LA popyt na handel ludźmi w celach seksualnych przeciwko raperowi Sean Diddy Combs Wzbudziło to wszelkie podejrzenia w świecie rozrywki i rozrywki. Pozew przeciwko amerykańskiemu muzykowi wzbudził już podejrzenia wobec kilku bardzo publicznych osobistości, a wśród nich kontrowersyjnego członka brytyjskiej rodziny królewskiej, Książę Harry.

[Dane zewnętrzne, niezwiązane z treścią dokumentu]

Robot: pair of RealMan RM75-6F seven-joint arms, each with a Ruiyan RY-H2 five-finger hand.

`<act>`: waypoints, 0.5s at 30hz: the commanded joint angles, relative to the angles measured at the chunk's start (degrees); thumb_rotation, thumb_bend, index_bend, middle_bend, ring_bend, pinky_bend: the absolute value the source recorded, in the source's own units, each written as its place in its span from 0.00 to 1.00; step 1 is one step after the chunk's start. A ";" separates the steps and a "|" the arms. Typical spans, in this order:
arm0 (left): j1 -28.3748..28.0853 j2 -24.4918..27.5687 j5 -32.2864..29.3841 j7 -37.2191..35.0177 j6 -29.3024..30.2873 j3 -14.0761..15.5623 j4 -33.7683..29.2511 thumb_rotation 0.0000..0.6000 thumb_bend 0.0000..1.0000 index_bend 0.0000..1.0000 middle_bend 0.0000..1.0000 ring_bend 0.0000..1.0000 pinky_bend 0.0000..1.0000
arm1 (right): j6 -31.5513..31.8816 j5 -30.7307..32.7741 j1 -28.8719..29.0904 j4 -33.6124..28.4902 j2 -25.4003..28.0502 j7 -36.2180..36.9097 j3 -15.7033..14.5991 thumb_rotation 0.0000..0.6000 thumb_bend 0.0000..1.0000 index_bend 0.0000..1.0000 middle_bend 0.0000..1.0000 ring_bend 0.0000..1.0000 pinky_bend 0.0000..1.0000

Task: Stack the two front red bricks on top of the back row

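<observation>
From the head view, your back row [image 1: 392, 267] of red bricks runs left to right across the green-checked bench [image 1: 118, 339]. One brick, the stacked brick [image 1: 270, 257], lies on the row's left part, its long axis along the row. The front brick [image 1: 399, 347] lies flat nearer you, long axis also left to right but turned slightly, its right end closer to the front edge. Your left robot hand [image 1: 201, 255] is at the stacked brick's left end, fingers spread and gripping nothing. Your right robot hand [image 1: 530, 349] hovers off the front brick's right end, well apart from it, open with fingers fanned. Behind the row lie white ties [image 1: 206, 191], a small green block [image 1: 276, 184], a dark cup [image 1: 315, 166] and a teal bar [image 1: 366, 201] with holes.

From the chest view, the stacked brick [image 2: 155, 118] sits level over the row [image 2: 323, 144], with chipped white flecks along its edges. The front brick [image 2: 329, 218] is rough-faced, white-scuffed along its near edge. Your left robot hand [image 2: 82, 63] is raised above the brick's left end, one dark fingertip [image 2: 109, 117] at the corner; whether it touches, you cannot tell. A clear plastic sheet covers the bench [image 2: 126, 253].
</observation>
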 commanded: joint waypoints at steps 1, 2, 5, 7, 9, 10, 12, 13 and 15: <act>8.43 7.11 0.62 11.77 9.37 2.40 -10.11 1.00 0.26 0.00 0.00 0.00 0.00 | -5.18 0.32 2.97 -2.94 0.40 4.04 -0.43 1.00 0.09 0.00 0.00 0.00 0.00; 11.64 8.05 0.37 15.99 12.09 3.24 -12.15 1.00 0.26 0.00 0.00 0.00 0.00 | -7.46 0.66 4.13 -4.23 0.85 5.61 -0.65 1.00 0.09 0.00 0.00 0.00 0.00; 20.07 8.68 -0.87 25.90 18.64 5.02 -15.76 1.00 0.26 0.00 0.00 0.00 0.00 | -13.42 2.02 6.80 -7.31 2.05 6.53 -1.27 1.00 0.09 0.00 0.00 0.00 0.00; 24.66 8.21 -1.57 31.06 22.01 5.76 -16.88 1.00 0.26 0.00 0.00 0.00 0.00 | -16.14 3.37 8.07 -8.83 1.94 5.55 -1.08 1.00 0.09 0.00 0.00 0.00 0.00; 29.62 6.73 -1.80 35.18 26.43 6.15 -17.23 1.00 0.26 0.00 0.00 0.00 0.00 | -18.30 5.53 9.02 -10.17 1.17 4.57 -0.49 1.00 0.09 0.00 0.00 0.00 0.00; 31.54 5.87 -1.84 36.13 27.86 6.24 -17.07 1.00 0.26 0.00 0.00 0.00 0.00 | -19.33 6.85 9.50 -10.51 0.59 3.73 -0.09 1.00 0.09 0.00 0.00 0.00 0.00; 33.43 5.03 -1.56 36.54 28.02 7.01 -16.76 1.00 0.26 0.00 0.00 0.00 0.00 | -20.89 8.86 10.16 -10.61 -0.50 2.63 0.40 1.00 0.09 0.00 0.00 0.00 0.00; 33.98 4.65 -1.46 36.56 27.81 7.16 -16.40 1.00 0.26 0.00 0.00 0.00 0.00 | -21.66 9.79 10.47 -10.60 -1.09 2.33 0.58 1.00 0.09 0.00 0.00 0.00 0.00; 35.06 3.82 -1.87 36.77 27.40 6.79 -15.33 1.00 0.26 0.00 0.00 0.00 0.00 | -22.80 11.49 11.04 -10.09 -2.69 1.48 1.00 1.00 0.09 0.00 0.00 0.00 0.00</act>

Książę Harry w trakcie procesu przeciwko Seanowi Diddy’emu Combsowi
Władze USA dokonały nalotu na rezydencje w Los Angeles i Miami powiązane z potentatem rapowym Sean „Diddy” Combs. W poniedziałek dokonano nalotu na dwie posiadłości rapera w Miami i Los Angeles oraz na sieć Wiadomości NBC zgłosić, że śledztwo dotyczy handlu ludźmi w celach seksualnych.
54-letni artysta zaprzecza wszelkim zarzutom i oddalił toczące się przeciwko niemu od listopada pozwy, a w odpowiedzi na tę sytuację jego zespół wydał oświadczenie, w którym odpiera wszelkie zarzuty.
Jednym z najnowszych dokumentów był ten przedstawiony przez producenta. Rodney „Lil Rod” Jones, 26 lutego 2024 r. w Nowym Jorku. Z pozwu wynika, że raper zmusił go do nawiązywania kontaktów z wynajętymi przez siebie prostytutkami i od tego mogło zależeć całe śledztwo.
Producent współpracował z Diddym od września 2022 r. do listopada 2023 r. i miał zgłosić, że przez ponad rok był ofiarą molestowania seksualnego, odurzony narkotykami i grożono mu. W ramach rekompensaty za fakty firma produkcyjna w skardze zażądała 30 milionów dolarów.